Lalu, bagaimana peran generasi muda Indonesia dalam menghadapi hal-hal diatas? Bagaimana pendidikan dapat membantu mempersiapkan generasi muda untuk menghadapi multikulturalisme? Pendidikan multikultur merupakan pendidikan nilai yang harus ditanamkan pada generasi muda agar memiliki persepsi dan sikap multikulturalistik, terbiasa hidup berdampingan dalam keragaman watak dan kultur, agama dan bahasa, menghormati hak setiap warga negara tanpa membedakan etnik mayoritas atau minoritas, dan dapat bersama-sama membangun kekuatan bangsa sehingga diperhitungkan dalam percaturan global dan nation dignity yang kuat. Ada lima alasan mengapa pendidikan multikultur diperlukan yaitu:

  1. Perubahan kehidupan manusia Indonesia yang disebabkan oleh kemajuan ekonomi memperbesar jurang sosial antara kelompok atas dan kelompok bawah.
  2. Adanya perpindahan dan mobilitas penduduk yang cukup tinggi yang menyebabkan adanya pertemuan yang sering dan intens antara kelompok dengan budaya yang berbeda.
  3. Semakin terbukanya daerah-daerah pedesaan.
  4. Berbagai konflik sosial-budaya yang muncul akhir-akhir ini memperlihatkan adanya kesalahpahaman budaya yang sangat besar antar-kelompok yang bertikai.
  5. Menghapus mitos dan tafsiran sejarah yang tidak menguntungkan bagi persatuan bangsa.

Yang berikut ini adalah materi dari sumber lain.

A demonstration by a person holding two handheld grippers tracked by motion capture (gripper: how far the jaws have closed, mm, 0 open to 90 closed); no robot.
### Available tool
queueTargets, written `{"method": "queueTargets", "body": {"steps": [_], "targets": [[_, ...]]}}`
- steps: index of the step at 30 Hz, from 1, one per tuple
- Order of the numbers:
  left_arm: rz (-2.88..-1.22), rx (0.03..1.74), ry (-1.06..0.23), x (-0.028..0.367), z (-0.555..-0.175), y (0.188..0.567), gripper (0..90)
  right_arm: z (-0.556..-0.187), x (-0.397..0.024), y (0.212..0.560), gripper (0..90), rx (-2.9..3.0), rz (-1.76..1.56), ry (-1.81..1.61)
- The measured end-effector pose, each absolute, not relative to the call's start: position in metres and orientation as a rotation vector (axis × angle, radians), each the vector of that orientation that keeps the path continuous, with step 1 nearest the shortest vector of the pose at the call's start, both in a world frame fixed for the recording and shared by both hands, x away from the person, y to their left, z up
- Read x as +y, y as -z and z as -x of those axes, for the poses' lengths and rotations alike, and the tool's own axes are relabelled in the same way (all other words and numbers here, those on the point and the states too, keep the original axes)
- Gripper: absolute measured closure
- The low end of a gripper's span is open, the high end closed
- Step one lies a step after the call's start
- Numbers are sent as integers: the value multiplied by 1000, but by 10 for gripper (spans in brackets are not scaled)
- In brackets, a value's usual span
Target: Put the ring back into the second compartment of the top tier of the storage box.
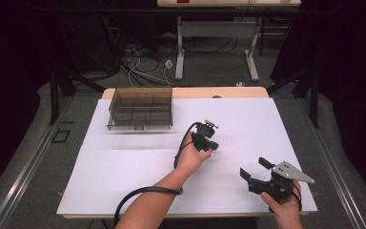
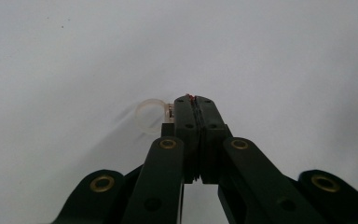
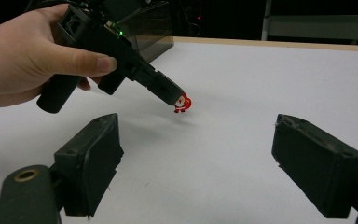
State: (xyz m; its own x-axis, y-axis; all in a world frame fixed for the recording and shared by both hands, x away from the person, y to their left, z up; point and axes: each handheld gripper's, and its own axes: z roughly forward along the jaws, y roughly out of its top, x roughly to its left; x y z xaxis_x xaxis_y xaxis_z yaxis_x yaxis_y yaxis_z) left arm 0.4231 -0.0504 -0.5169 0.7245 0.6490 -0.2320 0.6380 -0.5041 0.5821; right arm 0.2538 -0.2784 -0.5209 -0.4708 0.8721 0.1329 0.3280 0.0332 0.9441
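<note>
A tiny red and white Santa charm (image 3: 183,103) is pinched at the tips of my left gripper (image 3: 176,96), which a hand tilts down toward the white sheet. In the left gripper view the jaws are pressed together (image 2: 195,100), with a speck of red at their tips and the charm's clear ring (image 2: 150,115) sticking out on the left. From above, the left gripper (image 1: 213,145) is near the table's middle. My right gripper (image 1: 253,168) rests at the front right, open and holding nothing, and its own jaws (image 3: 205,163) frame the charm from a distance.
A smoky transparent organizer box (image 1: 140,107) with several compartments stands at the back left of the white sheet (image 1: 124,171); its corner (image 3: 156,28) is behind the left hand. A black cable (image 1: 138,193) trails off the front edge. Table legs and cables lie beyond the table.
</note>
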Motion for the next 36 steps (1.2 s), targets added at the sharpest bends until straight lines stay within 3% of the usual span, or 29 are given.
{"method": "queueTargets", "body": {"steps": [36], "targets": [[-2207, 969, -125, -21, -427, 468, 894, -254, -278, 522, 149, 1829, -1228, -1445]]}}
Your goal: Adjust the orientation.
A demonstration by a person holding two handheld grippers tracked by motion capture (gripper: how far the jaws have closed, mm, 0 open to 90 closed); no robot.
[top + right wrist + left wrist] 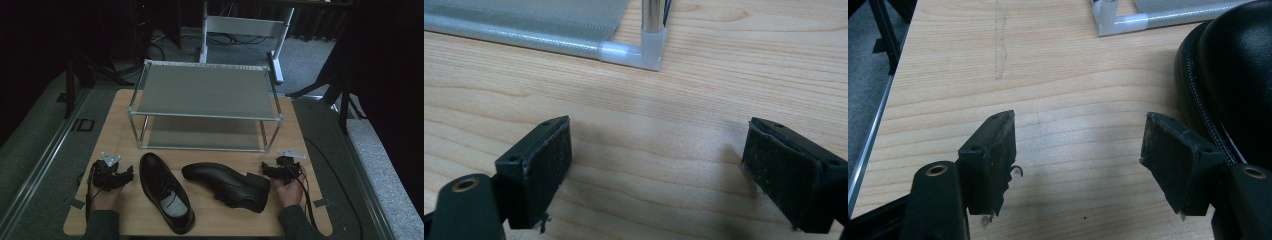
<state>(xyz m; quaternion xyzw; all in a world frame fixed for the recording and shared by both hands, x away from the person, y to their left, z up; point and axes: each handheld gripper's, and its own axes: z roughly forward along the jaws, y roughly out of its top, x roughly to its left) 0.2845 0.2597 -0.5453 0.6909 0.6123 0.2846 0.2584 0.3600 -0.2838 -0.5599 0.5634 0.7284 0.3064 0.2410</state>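
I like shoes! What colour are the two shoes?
Both shoes are shiny black, clearest in the high view.

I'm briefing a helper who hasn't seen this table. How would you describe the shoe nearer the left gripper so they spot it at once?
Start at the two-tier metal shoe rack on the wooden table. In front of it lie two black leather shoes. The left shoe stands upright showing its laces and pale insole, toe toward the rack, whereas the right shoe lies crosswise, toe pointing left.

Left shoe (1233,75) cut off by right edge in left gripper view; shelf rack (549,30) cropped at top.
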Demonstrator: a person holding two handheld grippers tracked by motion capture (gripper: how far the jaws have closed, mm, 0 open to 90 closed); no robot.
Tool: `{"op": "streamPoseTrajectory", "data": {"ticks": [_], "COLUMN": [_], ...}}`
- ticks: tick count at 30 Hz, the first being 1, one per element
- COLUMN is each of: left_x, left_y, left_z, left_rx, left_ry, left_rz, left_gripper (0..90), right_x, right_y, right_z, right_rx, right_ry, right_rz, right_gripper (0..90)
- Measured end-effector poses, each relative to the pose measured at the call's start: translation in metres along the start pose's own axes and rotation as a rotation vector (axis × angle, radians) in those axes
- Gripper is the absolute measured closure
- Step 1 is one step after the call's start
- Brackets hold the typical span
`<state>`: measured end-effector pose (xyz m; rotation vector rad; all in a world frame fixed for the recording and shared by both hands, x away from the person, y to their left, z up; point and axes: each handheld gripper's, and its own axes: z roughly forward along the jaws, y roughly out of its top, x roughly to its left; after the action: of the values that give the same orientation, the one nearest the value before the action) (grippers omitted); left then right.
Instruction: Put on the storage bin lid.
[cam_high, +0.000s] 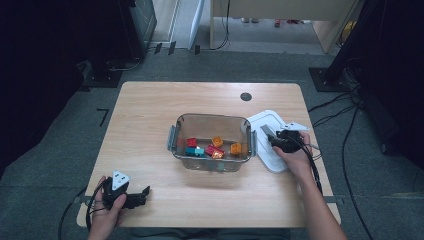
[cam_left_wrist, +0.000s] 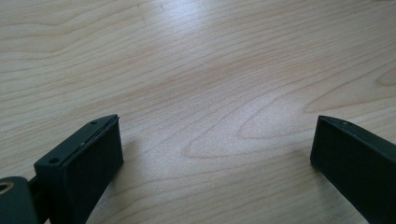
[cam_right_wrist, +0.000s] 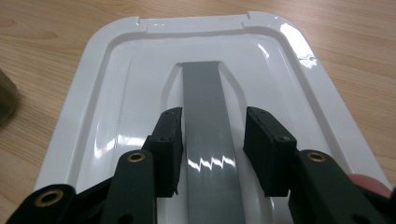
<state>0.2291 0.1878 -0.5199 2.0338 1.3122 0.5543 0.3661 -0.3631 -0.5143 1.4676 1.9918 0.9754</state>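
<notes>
The left tool (cam_high: 142, 192) lies low on the bench (cam_high: 150, 115) near its front left corner, held in the left hand (cam_high: 107, 215) with the forearm coming in from the bottom edge; in the left gripper view its jaws stand wide apart, released, over bare wood grain, with open bench all round. Toward the middle stands a clear bin (cam_high: 212, 142) with grey side latches, holding red, orange and teal blocks (cam_high: 212, 148); wide bare bench lies behind it and to its left. Just right of the bin, touching or nearly touching its side, lies the lid (cam_right_wrist: 205, 98), white, glossy, with rounded corners, a raised rim and a grey handle strip (cam_right_wrist: 208, 121) running down its middle. It sits close to the bench's right edge. The right tool (cam_right_wrist: 212, 144) is down over the lid, jaws straddling the strip, one each side with small gaps showing; it is not yet clenched on it. The right hand (cam_high: 295, 157) reaches in from the lower right, forearm angled toward the bin.
</notes>
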Motion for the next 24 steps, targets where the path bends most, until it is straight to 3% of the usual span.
{"op": "streamPoseTrajectory", "data": {"ticks": [5,11,13,24], "left_x": [0.0,0.0,0.0,0.0], "left_y": [0.0,0.0,0.0,0.0], "left_z": [0.0,0.0,0.0,0.0], "left_rx": [0.0,0.0,0.0,0.0], "left_ry": [0.0,0.0,0.0,0.0], "left_rz": [0.0,0.0,0.0,0.0], "left_gripper": [2.1,2.1,2.1,2.1], "right_x": [0.0025,0.0032,0.0036,-0.0014], "right_y": [-0.0011,-0.0016,-0.0012,0.0015], "right_z": [-0.0006,-0.0007,-0.0012,-0.008], "right_rx": [-0.001,-0.001,0.0,-0.005], "right_ry": [0.0,0.003,0.003,-0.002], "right_rz": [-0.025,-0.016,-0.039,0.017], "right_gripper": [65.9,67.2,67.9,68.1]}}
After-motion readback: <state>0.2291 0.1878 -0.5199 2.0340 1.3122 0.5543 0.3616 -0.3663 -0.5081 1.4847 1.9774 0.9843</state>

Oleh karena itu, pengembangan pendekatan multikultural harus didasarkan pada tiga prinsip. Pertama, keragaman budaya menjadi dasar dalam menentukan filsafat. Kedua, keragaman budaya dijadikan sebagai dasar dalam mengembangkan berbagai komponen kurikulum seperti tujuan, konten, proses, dan evaluasi. Ketiga, budaya di lingkungan pendidikan adalah sumber belajar dan objek studi yang harus dijadikan bagian dari kegiatan belajar para pemuda.

Pendidikan moral juga harus ikut dikemas dalam pendidikan multikultur. Dalam membentuk perilaku moral seseorang, proses belajar memegang peranan penting. Untuk itu, pengaruh lingkungan sebagai tempat melakukan proses belajar sangat berpengaruh terhadap perkembangan moral. Sayangnya, pendidikan moral dan pembentukan moral tidak lagi menjadi komitmen. Orientasi dan perilaku moral dikesampingkan dan digantikan oleh kecerdasan pikiran, keahlian dan berbagai perilaku tampil di lapisan luar.

Dalam pendidikan multikultur, nilai-nilai kesetaraan dan kebersamaan perlu ditanamkan. Kelompok tertentu diharapkan tidak merasa lebih tinggi dari kelompok lain. Untuk itu, kerja belajar kooperatif dan kolaboratif dikembangkan secara aktif dalam memberikan kesadaran akan kesetaraan dan kebersamaan tersebut. Kegiatan seperti itu akan membiasakan untuk berinteraksi dengan kelompok lain yang memiliki perbedaan. Kondisi ini memaksa seseorang untuk lebih memahami kelompok lain maupun orang lain agar tujuan dapat tercapai dengan baik.

Kesadaran nilai kemanusiaan juga menjadi hal yang penting. Pemahaman akan adanya eksistensi manusia secara utuh juga diperlukan. Memahami manusia dengan keberadaanya perlu menyadari bahwa manusia memiliki kemerdekaan yang perlu dihargai.